As pétalas saem-me dos olhos fechados com maior frequência. Desejei trazer esses monstros do céu até às profundezas da terra, misturá-los com o poder de todos os mortos, de todos os que já se despediram desde o início dos tempos, desde que o primeiro dos homens se apagou. Olhei para eles, para aqueles senhores da escuridão cujo poder imenso faz abanar os céus e transforma a mais escura das noites no mais luminoso dos dias, olhei para eles sem nunca os ver. Sabia que estavam ali porque os sonhei com fazia quando desejava transformar os sonhos nas asas do meu desejo.

Senti no sonho o seu hálito, o seu poder, as poderosas línguas de luz escondidas nas entranhas dos seus corpos gigantescos. Por breves instantes fui também um daqueles monstros com entranhas de luz e voz de trovão. Na madrugada seguinte à deste sonho vi-me colocada nos céus em forma de nuvem negra e pela primeira vez a cor da minha realidade foi igual à do sonho que me antecipou esta estranha verdade.

No momento em que me fundi com os monstros negros daquela tempestade desejei ser capaz de fazer mexer as entranhas da terra, desejei ser como esses gigantes invisíveis, ser um trovão ou a própria tempestade.
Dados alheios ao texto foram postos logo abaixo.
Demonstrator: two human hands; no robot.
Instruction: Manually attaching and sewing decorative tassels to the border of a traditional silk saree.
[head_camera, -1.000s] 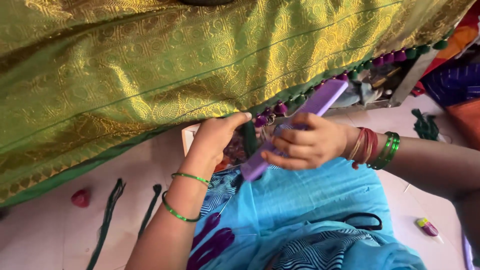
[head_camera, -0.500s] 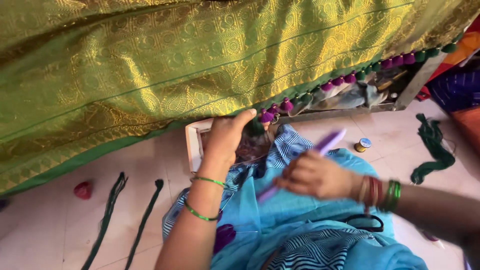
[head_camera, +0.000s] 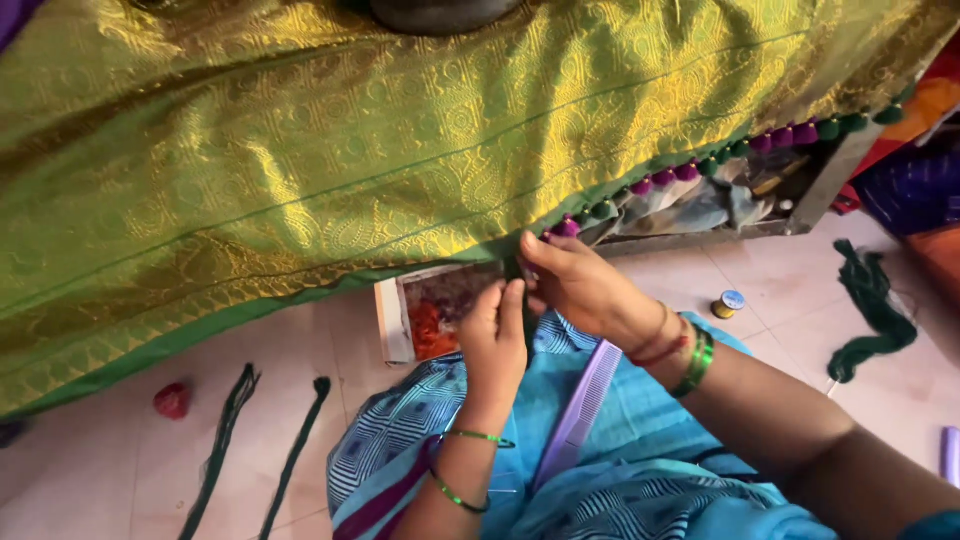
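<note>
A: Green-and-gold cloth (head_camera: 330, 170) hangs across the whole top of your view, and its lower edge, trimmed with purple and green tassel balls (head_camera: 690, 172), runs down from the upper right to where your hands meet.

B: What are my hands doing there?

A: Your right hand (head_camera: 580, 285) has its fingertips pressed together, pinching the cloth's edge just by the last purple ball. Your left hand (head_camera: 495, 340) is right under it, fingers closed against the same spot; what it pinches I cannot tell.

B: And around me?

A: A lilac comb (head_camera: 580, 415) lies on your blue-clad lap, near your right wrist. On the floor (head_camera: 100, 470), dark green thread bundles (head_camera: 225, 440) lie at the lower left beside a small red ball (head_camera: 172, 400); a thread spool (head_camera: 728, 303) and another green skein (head_camera: 868, 310) lie at the right.
</note>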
Representei o que de mais profundo e escondido guardava em mim. Substitui o que de mais agitado e turbulento as trevas ocultavam. Alinhavei a estranheza, reformulei o medo, a tristeza, as dores e os horrores passados e saíram-me desorientadas estranhas vontades juntamente com ordens negras e cruéis. Mandei desalinhar as raízes do mundo, castigar os homens, fustigá-los com o mais cruel dos desígnios.

Foi assim, desta forma, que derramei os meus interesses, como se estes fossem o fel da minha sentida vontade em destruir.